Problem requirements:
Could you retype the whole listing, word for word?

Data block:
**********

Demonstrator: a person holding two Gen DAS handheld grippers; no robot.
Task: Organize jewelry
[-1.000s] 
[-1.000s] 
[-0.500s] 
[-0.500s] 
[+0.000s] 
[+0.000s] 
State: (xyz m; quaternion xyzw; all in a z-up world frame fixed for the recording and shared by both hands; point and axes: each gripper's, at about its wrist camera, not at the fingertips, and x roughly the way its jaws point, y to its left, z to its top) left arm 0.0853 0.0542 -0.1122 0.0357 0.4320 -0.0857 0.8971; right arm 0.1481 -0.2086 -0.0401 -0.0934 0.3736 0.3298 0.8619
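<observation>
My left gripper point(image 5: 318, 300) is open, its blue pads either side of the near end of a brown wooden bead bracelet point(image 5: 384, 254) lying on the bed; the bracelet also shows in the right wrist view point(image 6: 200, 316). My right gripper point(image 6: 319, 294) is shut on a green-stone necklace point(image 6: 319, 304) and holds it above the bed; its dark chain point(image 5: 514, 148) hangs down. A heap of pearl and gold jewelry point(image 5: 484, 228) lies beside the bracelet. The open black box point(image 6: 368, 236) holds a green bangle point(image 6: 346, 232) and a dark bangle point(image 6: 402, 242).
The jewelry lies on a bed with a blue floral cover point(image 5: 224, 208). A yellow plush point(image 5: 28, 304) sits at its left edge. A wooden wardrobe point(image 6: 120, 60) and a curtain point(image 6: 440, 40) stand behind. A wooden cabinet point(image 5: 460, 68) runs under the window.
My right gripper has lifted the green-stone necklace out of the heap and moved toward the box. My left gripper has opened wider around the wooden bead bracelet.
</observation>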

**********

Result for this exercise:
Demonstrator: a person holding two Gen DAS handheld grippers; no robot.
Task: Organize jewelry
[-1.000s] 
[-1.000s] 
[-0.500s] 
[-0.500s] 
[+0.000s] 
[+0.000s] 
State: (xyz m; quaternion xyzw; all in a z-up world frame fixed for the recording and shared by both hands; point and axes: each gripper's, at about its wrist camera, not at the fingertips, and x roughly the way its jaws point, y to its left, z to its top) left arm 0.0853 0.0542 -0.1122 0.0357 0.4320 -0.0857 0.8971; right arm 0.1481 -0.2086 -0.0401 -0.0934 0.3736 0.3298 0.8619
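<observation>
My left gripper point(image 5: 318, 300) is open, its blue pads either side of the near end of a brown wooden bead bracelet point(image 5: 384, 254) lying on the bed; the bracelet also shows in the right wrist view point(image 6: 200, 316). My right gripper point(image 6: 319, 294) is shut on a green-stone necklace point(image 6: 319, 304) and holds it above the bed; its dark chain point(image 5: 514, 148) hangs down. A heap of pearl and gold jewelry point(image 5: 484, 228) lies beside the bracelet. The open black box point(image 6: 368, 236) holds a green bangle point(image 6: 346, 232) and a dark bangle point(image 6: 402, 242).
The jewelry lies on a bed with a blue floral cover point(image 5: 224, 208). A yellow plush point(image 5: 28, 304) sits at its left edge. A wooden wardrobe point(image 6: 120, 60) and a curtain point(image 6: 440, 40) stand behind. A wooden cabinet point(image 5: 460, 68) runs under the window.
My right gripper has lifted the green-stone necklace out of the heap and moved toward the box. My left gripper has opened wider around the wooden bead bracelet.
</observation>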

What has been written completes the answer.